Shark sailed for the Mediterranean Sea and duty with the Sixth Fleet on 12 August 1961. This was the first deployment in the area for a nuclear submarine, and Shark was deployed there until 14 November 1961.

In the September–October phase of the tour, Shark visited Athens, Greece (Piraeus) and hosted the entire Greek Royal family aboard for a cruise both above and underwater.

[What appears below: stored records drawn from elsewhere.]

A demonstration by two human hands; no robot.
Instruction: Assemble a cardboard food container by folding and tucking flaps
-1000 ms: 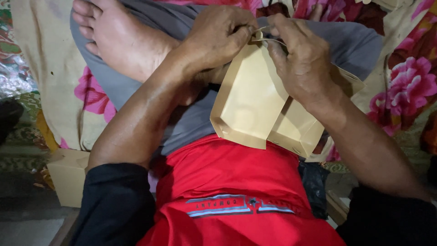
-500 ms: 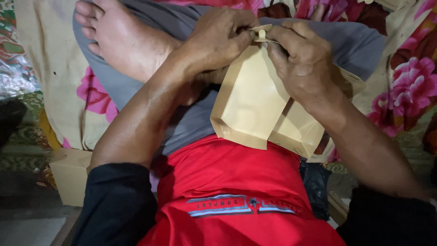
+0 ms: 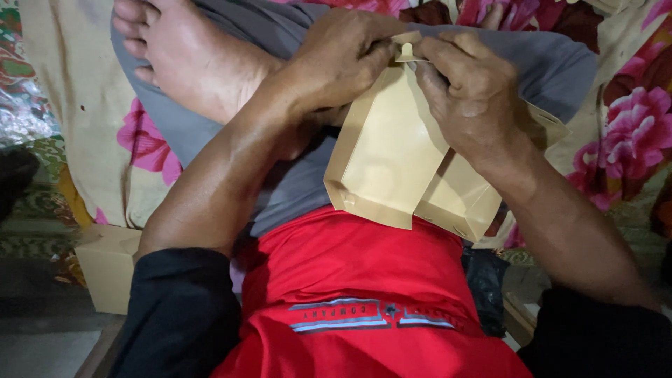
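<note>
The person sits cross-legged on a flowered bedsheet (image 3: 630, 140), and everything happens around the tan paper bag (image 3: 385, 161) resting on the lap. Above the bag's top edge, both hands meet: the left hand (image 3: 343, 59) has its grip closed narrow on the top-left corner of the bag, thumb and fingers pinching the paper, while the right hand (image 3: 472, 94) presses down over the bag's upper right side, its fingertips closed on the same top fold. Between the two thumbs a small paper tab (image 3: 404, 50) sticks up, seemingly a bit of the folded mouth squeezed between them. Holding from both sides like this keeps the fold flat and tight, I would judge.

Under the bag and poking out below its lower right corner lies a second tan bag (image 3: 458, 203), partly covered; more tan paper shows beyond the right wrist. The bag's bottom edge hangs over a red shirt (image 3: 364, 280). Up and left of the bag a bare foot (image 3: 189, 52) rests on the grey trouser leg (image 3: 182, 133), which serves as the support.
</note>
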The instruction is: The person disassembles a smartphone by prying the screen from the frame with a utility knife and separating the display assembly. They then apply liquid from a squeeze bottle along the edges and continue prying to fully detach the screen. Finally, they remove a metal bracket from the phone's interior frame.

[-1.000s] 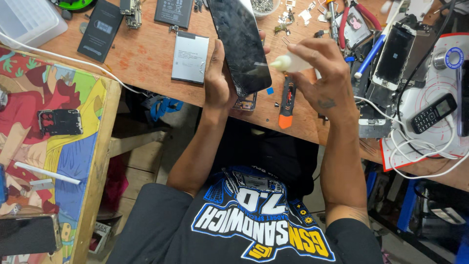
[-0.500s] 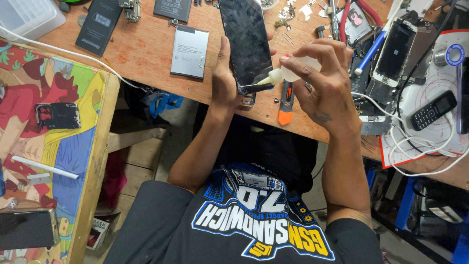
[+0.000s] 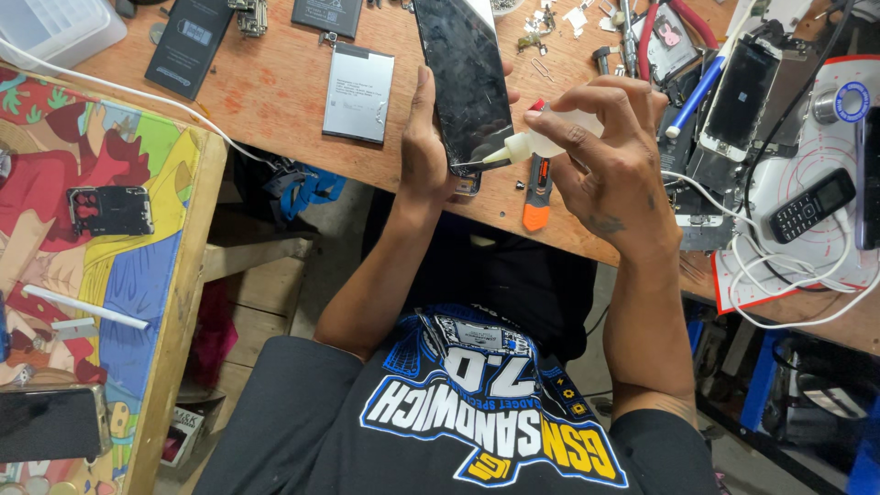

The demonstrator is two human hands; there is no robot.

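Upper centre of frame: left hand [image 3: 423, 151] grips the dark phone panel [image 3: 465, 78] by its lower left edge, tilted over the counter [image 3: 275, 92]. Right hand [image 3: 610, 160] is closed round a small white bottle [image 3: 550, 137], its nozzle touching the panel's lower edge. Judgement: squeeze lightly, keep the nozzle on the seam, hold the panel steady. Orange cutter [image 3: 537, 197] lies just below; grey battery [image 3: 358, 93] to the left.

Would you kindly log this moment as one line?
left hand: holds black glass phone screen | right hand: small white squeeze bottle, nozzle at screen's lower edge
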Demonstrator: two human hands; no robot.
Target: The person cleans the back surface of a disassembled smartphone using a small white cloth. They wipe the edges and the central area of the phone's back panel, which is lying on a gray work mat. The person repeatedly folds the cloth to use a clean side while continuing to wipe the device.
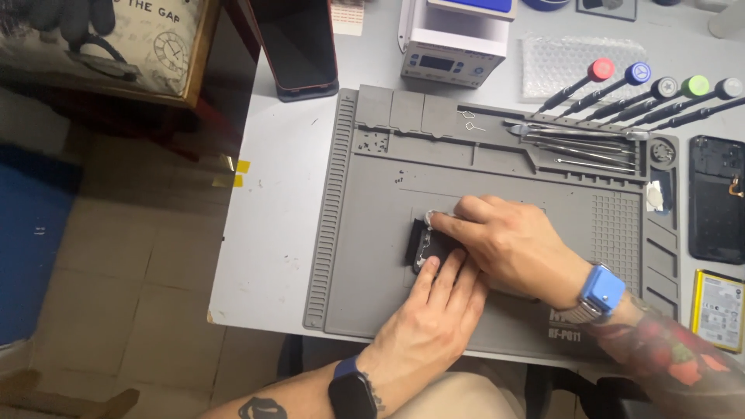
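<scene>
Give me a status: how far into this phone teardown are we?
Done: a black phone back shell and a battery lie apart at the mat's right edge. In hand: left hand steadies a small dark part; right hand wipes it with a white pad. Left: screwdrivers lie unused; remaining steps unclear.

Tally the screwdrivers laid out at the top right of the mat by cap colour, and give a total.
Red cap: 1
Blue cap: 1
Black cap: 1
Green cap: 1
Grey cap: 1
Total: 5 screwdrivers
</scene>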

On 29 January 1962, the submarine steamed to Bermuda in the British West Indies, for two weeks of type training. She was next deployed to the North Atlantic from 15 March to 23 May. During this period, Shark paid a one-week visit to Portsmouth, England. On 25 August, she departed for another two months in the North Atlantic. On her return trip to Norfolk, Virginia, she underwent an availability period that lasted until 7 January 1963.

Shark participated in SUBFALLEX in the North Atlantic from 7 August to 24 October, with a week spent in Faslane, Scotland. The remainder of 1963 was either spent in port, in local operations, or conducting antisubmarine warfare exercises in the Caribbean.

On 22 March 1964, Shark departed Norfolk to participate in SUBSPRINGEX and returned on 21 May. On 25 June 1964, she sailed to Charleston, South Carolina, for her first shipyard overhaul which lasted until 7 June 1965. On 7 April 1965, at the shipyard, Shark was presented the Navy Unit Commendation for meritorious service from 5 April to 9 May 1964, a period in which she "achieved results of great value and importance to the United States Navy in the field of antisubmarine warfare capabilities."

The submarine put to sea for sea trials on 7 June. One month later, she suffered damage to the forward oxygen system which necessitated additional repairs at Charleston, South Carolina. On 9 October, she passed her sea trials and sailed to Key West, Florida, for two weeks of torpedo tube tests and a wire-guided torpedo development project.

Shark returned to Norfolk on 25 October 1965 and conducted type training, individual ship exercises, and antisubmarine warfare exercises until 8 January 1966. The boat then operated in the Caribbean until 7 February. She was there again for further trials in July and October.

Shark stood out of Norfolk on 7 January 1967 for the North Atlantic and conducted special operations until 24 March. Two weeks of this period were spent at Holy Loch, Scotland. On 12 April, she was presented her second Navy Unit Commendation for operations in 1966 in which "Shark contributed significantly to the knowledge of the United States Navy in the field of antisubmarine warfare." Shark departed Norfolk on 16 May for Halifax, Nova Scotia, which was the first visit of a nuclear ship to a Canadian port. The submarine operated with Royal Canadian Navy ASW units before returning to her home port.

In 1967 Shark was used in a Naval Department educational film for training and public relations.

On 11 June 1967, Shark prepared for her first refueling period at the Norfolk Naval Shipyard and did not put to sea again until March 1968. The remainder of 1968 and 1969 was spent performing local or special operations.

===1970s===
Shark was in drydock at Norfolk from 1 January 1970 to 9 August 1971. The remainder of the year and 1972 was spent in refresher training and undergoing various trials along the East Coast, with the exception of a deployment to the Sixth Fleet from 31 May to 19 November 1972.

Mare Island Naval Shipyard for overhaul September 1981 to May 1983. Returned to New London Connecticut.
History from 1972 to 1986 needed.

She would take part in another deployment with the Atlantic Fleet in 1974 before returning to Pascagoula for a reactor refueling in August. This refueling and overhaul would take more than two years.

When Shark returned to the ocean, her home port was changed to New London, Connecticut. In 1978, Shark had a busy schedule, taking part in UNITAS exercises with a number of South American navies and deploying to Mediterranean as part of the Sixth Fleet. In 1980, Shark took part in exercises with the Atlantic Fleet and the Royal Canadian Navy.

==Decommissioning==
Shark was deactivated, in commission, and formally decommissioned and stricken from the Naval Vessel Register on 15 September 1990. Shark was the last Skipjack to be taken out of service. She entered the Nuclear Powered Ship and Submarine Recycling Program in Bremerton, Washington, on 1 October 1995 and on 28 June 1996 ceased to exist.